Exercise prompt ::
Below are the records; how many of their lines contain "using"? Reply only with that figure.

▬▬▬

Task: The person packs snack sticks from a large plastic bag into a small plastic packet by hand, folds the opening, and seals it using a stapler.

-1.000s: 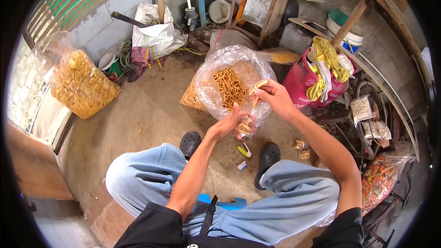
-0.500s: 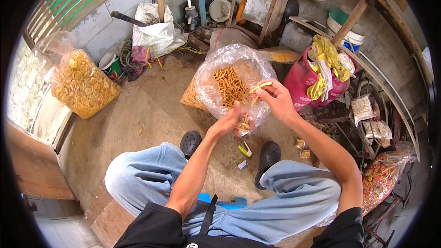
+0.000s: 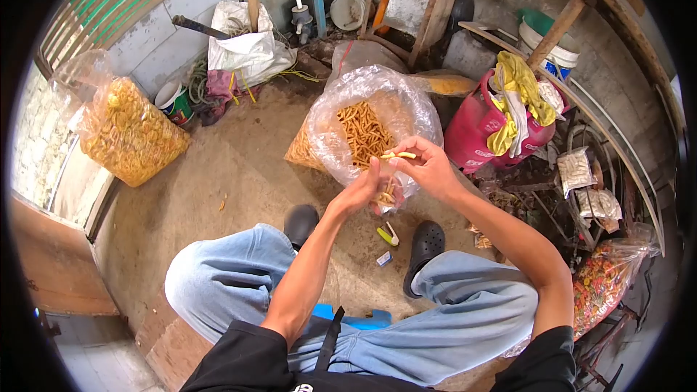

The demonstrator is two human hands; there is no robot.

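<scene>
My left hand (image 3: 361, 190) is closed around a small clear bag (image 3: 388, 194) with several stick snacks in it, at the near edge of a large open plastic bag (image 3: 330, 145). Brown stick snacks (image 3: 363, 134) fill the middle of that large bag. Fingers pinched together, my right hand (image 3: 428, 167) holds pale yellow stick snacks (image 3: 399, 154) just above the small bag's mouth. The two hands are close together.
Between the black shoes lie a green stapler (image 3: 388, 234) and a small box (image 3: 384, 258). A bag of yellow chips (image 3: 131, 131) stands left. Pink gas cylinders (image 3: 468, 127) with yellow cloths are at right, near a bag of colourful snacks (image 3: 606, 287).
My right hand has moved left and slightly down with the stick snacks, from over the large bag's right side to beside my left hand. My left hand has hardly moved.
</scene>
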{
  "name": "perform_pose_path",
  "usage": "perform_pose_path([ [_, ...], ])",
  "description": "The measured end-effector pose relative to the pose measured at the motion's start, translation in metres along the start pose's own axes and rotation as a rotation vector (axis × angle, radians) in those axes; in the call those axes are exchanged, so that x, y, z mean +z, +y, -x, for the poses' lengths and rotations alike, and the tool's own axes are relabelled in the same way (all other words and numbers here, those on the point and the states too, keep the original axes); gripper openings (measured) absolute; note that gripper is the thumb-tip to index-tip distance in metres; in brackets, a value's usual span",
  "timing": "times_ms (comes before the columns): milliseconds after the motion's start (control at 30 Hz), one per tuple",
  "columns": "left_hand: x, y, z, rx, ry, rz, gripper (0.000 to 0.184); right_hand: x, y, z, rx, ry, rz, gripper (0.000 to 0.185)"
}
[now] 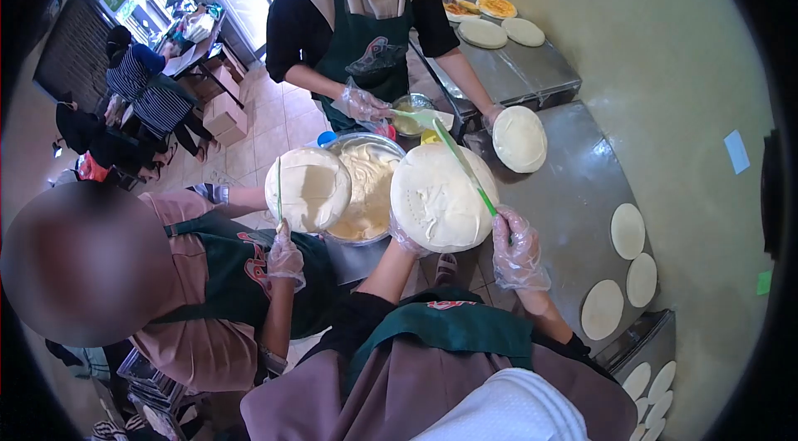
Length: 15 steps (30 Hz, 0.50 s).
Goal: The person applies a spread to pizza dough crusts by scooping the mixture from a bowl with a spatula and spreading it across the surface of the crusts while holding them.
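My left hand, in a clear plastic glove, holds up a round dough base from below; most of its fingers are hidden underneath. Pale cream covers part of the base's top. My gloved right hand is closed around the handle of a green spatula, whose blade end reaches past the base's far edge. Partly behind the base stands a large metal bowl of pale cream. To the left, a co-worker holds another coated base and a spatula over the bowl's edge.
Opposite me, a person in a green apron holds a spatula and another round base. Plain bases lie on the metal table at right. Topped rounds sit on the far metal surface. More people work at the back left.
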State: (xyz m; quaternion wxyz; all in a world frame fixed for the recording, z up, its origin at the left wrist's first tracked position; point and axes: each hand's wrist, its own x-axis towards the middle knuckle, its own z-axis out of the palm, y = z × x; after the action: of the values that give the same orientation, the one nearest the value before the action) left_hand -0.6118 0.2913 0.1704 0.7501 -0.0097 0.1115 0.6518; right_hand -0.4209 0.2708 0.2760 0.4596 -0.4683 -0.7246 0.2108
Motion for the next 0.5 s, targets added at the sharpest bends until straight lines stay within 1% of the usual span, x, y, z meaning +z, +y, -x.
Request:
perform_pose_path([
  [67,0.005,-0.001,0.002,-0.026,0.005,0.035,0.059,-0.003,0.000,0.000,0.036,-0.050,0.029,0.016],
  [100,0.004,-0.001,0.002,-0.026,0.012,0.041,0.059,-0.005,-0.002,0.000,0.040,-0.058,0.031,0.016],
  [167,0.002,0.000,0.003,-0.055,-0.275,0.182,0.060,-0.005,-0.007,-0.002,0.091,-0.050,-0.011,0.012],
  [200,0.000,0.004,0.003,-0.052,-0.256,0.197,0.060,-0.004,-0.010,-0.002,0.106,-0.069,-0.005,0.012],
  [267,-0.008,0.010,0.000,0.041,-0.053,0.095,0.063,-0.004,-0.011,0.000,0.201,-0.103,0.001,0.014],
  [300,-0.003,0.011,0.001,0.081,0.007,0.031,0.062,-0.004,-0.009,0.000,0.226,-0.133,0.014,0.014],
  [333,0.004,0.013,0.000,0.121,0.063,-0.033,0.062,-0.004,-0.006,-0.002,0.200,-0.130,0.041,0.015],
  [367,0.004,0.014,0.001,0.120,0.093,-0.007,0.062,-0.004,-0.005,-0.001,0.175,-0.130,0.067,0.016],
  [433,0.005,0.020,-0.005,0.165,0.030,0.025,0.058,-0.007,-0.001,-0.007,0.153,-0.155,0.122,0.017],
  [467,0.005,0.021,-0.004,0.168,0.043,0.040,0.058,-0.008,0.001,-0.008,0.121,-0.156,0.169,0.017],
  [500,0.008,0.023,-0.005,0.181,0.019,0.018,0.057,-0.008,0.004,-0.010,0.159,-0.176,0.157,0.018],
])
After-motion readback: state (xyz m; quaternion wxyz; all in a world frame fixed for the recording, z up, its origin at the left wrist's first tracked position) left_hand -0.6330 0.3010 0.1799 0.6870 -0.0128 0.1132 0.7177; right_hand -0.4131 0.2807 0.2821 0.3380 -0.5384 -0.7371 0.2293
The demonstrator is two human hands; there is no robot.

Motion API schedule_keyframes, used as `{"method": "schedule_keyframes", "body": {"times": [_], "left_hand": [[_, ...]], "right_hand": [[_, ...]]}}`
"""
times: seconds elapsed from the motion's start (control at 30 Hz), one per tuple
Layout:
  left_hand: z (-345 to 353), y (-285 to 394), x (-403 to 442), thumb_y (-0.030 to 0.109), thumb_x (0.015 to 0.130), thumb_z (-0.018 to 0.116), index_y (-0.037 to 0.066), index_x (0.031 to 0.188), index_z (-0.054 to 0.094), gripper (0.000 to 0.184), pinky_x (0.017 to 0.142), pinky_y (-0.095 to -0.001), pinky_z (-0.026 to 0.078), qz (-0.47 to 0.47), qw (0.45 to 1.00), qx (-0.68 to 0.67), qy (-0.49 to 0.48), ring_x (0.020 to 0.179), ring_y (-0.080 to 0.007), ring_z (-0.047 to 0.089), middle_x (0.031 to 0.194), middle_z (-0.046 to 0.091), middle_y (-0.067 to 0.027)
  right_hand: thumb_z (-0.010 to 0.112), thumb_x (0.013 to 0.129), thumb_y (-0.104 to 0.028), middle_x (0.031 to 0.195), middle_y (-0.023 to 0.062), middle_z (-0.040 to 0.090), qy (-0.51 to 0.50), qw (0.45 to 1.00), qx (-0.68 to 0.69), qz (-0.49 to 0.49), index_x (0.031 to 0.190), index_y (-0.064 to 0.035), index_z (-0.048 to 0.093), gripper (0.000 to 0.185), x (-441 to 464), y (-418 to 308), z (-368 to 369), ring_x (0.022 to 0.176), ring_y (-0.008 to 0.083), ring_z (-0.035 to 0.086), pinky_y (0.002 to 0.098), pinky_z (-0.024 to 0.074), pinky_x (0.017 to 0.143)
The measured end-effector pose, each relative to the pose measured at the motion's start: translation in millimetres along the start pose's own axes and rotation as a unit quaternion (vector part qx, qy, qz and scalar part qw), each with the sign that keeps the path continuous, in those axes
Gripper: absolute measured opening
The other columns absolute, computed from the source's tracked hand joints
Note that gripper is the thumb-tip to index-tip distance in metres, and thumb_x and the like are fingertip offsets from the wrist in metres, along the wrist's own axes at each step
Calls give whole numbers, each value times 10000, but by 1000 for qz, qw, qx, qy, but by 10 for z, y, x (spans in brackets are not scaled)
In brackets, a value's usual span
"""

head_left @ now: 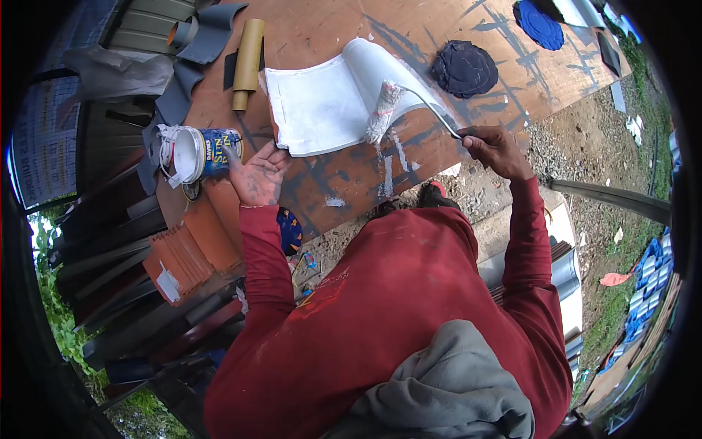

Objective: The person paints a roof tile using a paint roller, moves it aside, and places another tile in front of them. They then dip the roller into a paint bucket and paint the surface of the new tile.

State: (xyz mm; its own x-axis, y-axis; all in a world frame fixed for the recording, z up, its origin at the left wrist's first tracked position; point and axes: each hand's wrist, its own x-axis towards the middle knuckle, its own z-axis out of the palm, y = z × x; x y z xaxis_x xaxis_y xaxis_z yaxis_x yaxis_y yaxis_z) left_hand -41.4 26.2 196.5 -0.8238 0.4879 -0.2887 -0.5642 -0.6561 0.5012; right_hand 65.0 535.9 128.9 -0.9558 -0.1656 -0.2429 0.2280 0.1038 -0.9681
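A paint roller (383, 111) with a white-coated sleeve is held by its handle end in my right hand (491, 150). Its sleeve rests over the front edge of a white curved tile (329, 102), which lies on the brown wooden table (497, 110). My left hand (259, 175), palm up and smudged with grey, has its fingers apart near the tile's front left corner. Just left of that hand, a paint can (212, 152) lies tilted with its opening to the left and white paint at its rim.
Dark cloth rounds (465, 69) and a blue one (539, 25) lie on the table. A brown tube (249, 62) is behind the tile, with grey curved tiles (210, 33) farther left. Orange tiles (183, 260) are stacked at the left. A wooden pole (610, 199) stands at the right.
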Motion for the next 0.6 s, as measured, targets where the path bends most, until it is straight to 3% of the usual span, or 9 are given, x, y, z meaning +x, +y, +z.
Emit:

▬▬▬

Finished task ::
2